Starting with the assumption you have a 3d obj that you got a general commercial licence to use in createing images, art, etc. But speciffically prohibits reselling the geometry itself (which is what the copyright actually covers). As I understand copyright law, you could use that mesh to create a 3d printed object and legally that would be no different than creating a digital image for commercial use... you aren't actually distributing or reselling the geometry so copyright isn't an issue. Same as if you use it to create a digital pic, then use that pic to have printed art made, or graphics on a t-shirt, etc. The physical model doesn't contain the obj geometry and its the specific geometry that is copyrighted (copyright law requires that you copyright something very specific, so for example to register the copyright for V4, DAZ would have had to submit a copy of the obj geometry to the copyright office which keeps a copy on file and that is what the court will compare too in determining if copyright infringement has occurred. Since we do have a license to use V4 in commercial art, and since a physical object doesn't contain the geometry mesh, its not copyright infringement nor is it a derivative work, however, see EULA's below).
However, then we get into EULA agreements. EULA agreements can pretty much specifiy anything they want and its binding. So say someone makes a 3d obj mesh and includes a EULA that says you can use it to create any form of art provided you don't violate the copyright (resell the obj mesh itself) and at no point color any part of the object blue. Weird as that may be, its legally binding. Or you could make a model of your girlfriend, sell it and specify that it can be used to create any sort of digital art, so long as it does not contain any sexually explicity content... and its legally binding, your virtual girlfriend won't be making digital porn (at least not legally).
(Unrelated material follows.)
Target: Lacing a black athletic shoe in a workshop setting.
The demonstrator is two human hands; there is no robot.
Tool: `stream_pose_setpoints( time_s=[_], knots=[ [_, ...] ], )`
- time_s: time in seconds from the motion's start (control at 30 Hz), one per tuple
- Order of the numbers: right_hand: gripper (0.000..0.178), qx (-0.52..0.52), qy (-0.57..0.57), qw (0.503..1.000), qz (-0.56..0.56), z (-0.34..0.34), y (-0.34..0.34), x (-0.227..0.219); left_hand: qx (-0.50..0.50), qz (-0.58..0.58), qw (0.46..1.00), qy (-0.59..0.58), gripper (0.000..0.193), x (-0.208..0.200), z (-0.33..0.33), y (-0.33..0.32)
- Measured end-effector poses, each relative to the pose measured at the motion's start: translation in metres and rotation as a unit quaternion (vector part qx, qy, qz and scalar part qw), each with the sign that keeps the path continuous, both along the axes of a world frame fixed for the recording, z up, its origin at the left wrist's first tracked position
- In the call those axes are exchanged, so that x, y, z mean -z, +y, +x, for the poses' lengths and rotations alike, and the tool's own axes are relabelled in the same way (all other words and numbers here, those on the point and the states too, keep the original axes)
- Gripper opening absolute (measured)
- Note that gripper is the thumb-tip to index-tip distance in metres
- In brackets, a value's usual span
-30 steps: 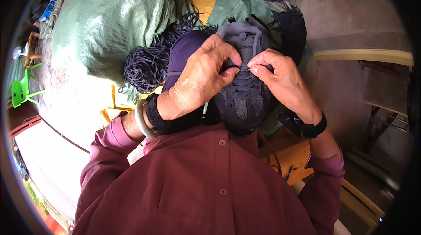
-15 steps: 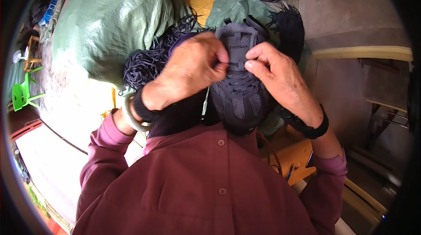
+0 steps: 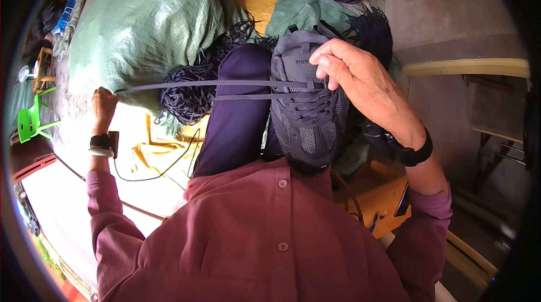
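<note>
A dark grey sneaker (image 3: pixel 307 139) rests on my lap with its toe toward me, its lower rows laced. From its upper part a long flat dark shoelace (image 3: pixel 189 84) stretches left to my left hand (image 3: pixel 103 104), which is closed around it far out to the side. A second stretch of lace runs just below, and its left end hangs loose by my knee. My right hand (image 3: pixel 356 77) is at the sneaker's right upper edge beside the tongue, thumb and finger pressed together. What those fingertips pinch is hidden.
A heap of dark laces (image 3: pixel 185 102) lies beyond my left knee, against a big pale green sack (image 3: pixel 146 31). Another dark fringed bundle (image 3: pixel 373 34) is behind the sneaker. To the right is an orange-brown wooden surface (image 3: pixel 386 212) with small items. A green chair (image 3: pixel 31 118) stands far left.
My left hand has swung from the sneaker far out to the left, drawing the lace out straight. My right hand has stayed by the tongue, shifting only slightly.
</note>
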State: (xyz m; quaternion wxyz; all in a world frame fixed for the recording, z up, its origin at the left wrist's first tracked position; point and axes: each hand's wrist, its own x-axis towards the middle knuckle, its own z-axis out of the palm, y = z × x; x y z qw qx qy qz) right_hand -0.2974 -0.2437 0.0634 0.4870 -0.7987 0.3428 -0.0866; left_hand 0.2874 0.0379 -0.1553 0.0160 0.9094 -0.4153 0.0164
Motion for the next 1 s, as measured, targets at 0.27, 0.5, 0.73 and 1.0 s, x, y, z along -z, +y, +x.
stream_pose_setpoints(
  time_s=[0.27, 0.5, 0.73, 1.0],
  knots=[
    [0.013, -0.047, 0.031, 0.989, -0.135, -0.001, 0.000, 0.000, 0.019, -0.016, 0.981, 0.193, 0.018, 0.010, -0.036, -0.016],
    [0.011, -0.064, 0.024, 0.982, -0.176, 0.001, 0.007, 0.000, 0.134, -0.196, 0.763, 0.601, 0.005, -0.074, -0.237, -0.111],
    [0.010, -0.041, 0.022, 0.989, -0.142, 0.007, 0.014, -0.005, 0.394, -0.153, 0.754, 0.503, 0.019, -0.144, -0.356, -0.154],
    [0.009, -0.059, -0.001, 0.989, -0.137, 0.025, 0.016, -0.002, 0.275, 0.056, 0.734, 0.619, 0.024, -0.155, -0.330, -0.161]
  ],
)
So if DAZ has basically said you can't use V4 for 3D printing with out more or less going thru DAZ in the EULA, you're stuck with that. EULA's allow you to place pretty much any restriction or reserve any right you (as the creator and copyright holder) might wish. It can get pretty weird, I've seen EULA's that, for example, allowed almost anything but stated you couldn't post images created with the content to a certain web site... apparently the creator didn't like that specific website and didn't want any of their stuff used in art there... guess what, its legal to do that... annoying, but legal.
As far as the idea that someone could rescan the printed 3D model and somehow recover the 3D obj mesh... no, they couldn't. First, 3D printing requires post work that will somewhat alter the topology of the figure (from what I've seen, they have to smooth it out because the printer leaves lots of rough spots), once that's done you've got a prototype you can use to cast molds from for production. Even if you scanned that, you wouldn't get the same obj geometry. A good 3d model has a mesh with vertice edges that follow the contours of the body. But a scanner will generally just give you straight rings looping around the figure. Plus the polygon count itself would be different. Try using that mesh and it won't deform the same way as the original figure, you'll get noticebly different results. Also that scanned mesh won't include any rigging, morphs, etc. So the idea that someone will copy the figure and somehow "steal" the work of the original 3d modeller is just silly, can't happen that way. It would take a lot of work to recreate it and that would cost someone way more money and time than just spending the $50 and buying a copy of V4 directly from DAZ
Now personally, if I were going to try my hand at 3D printing from a 3D model, I'd skip Poser and Poser content entirely. I'd shell out for 3D Studio Max or ZBrush, go to a professional 3D model vendor (exhchange3d for example, which in their standard license explicitly includes the right to use the model in 3D printing) and buy a much higher rez model than V4 that doesn't have any restriction about 3D printing and have at it. Which is, from what I understand, exactly what most trying to do this are doing.
Someone mentioned that as the technology for 3D printing becomes more common place, this will all shake out and I think that is true. I really don't get some of the crazy EULA agreements I've seen in the Poser community, sometimes it just seems plain silly or greedy or paranoid. But, if you buy something that comes with a EULA, you are bound by it. Even if it seems or is really dumb, you agreed to it so deal with it. If you don't like the EULA's of a specific vendor, buy from someone else.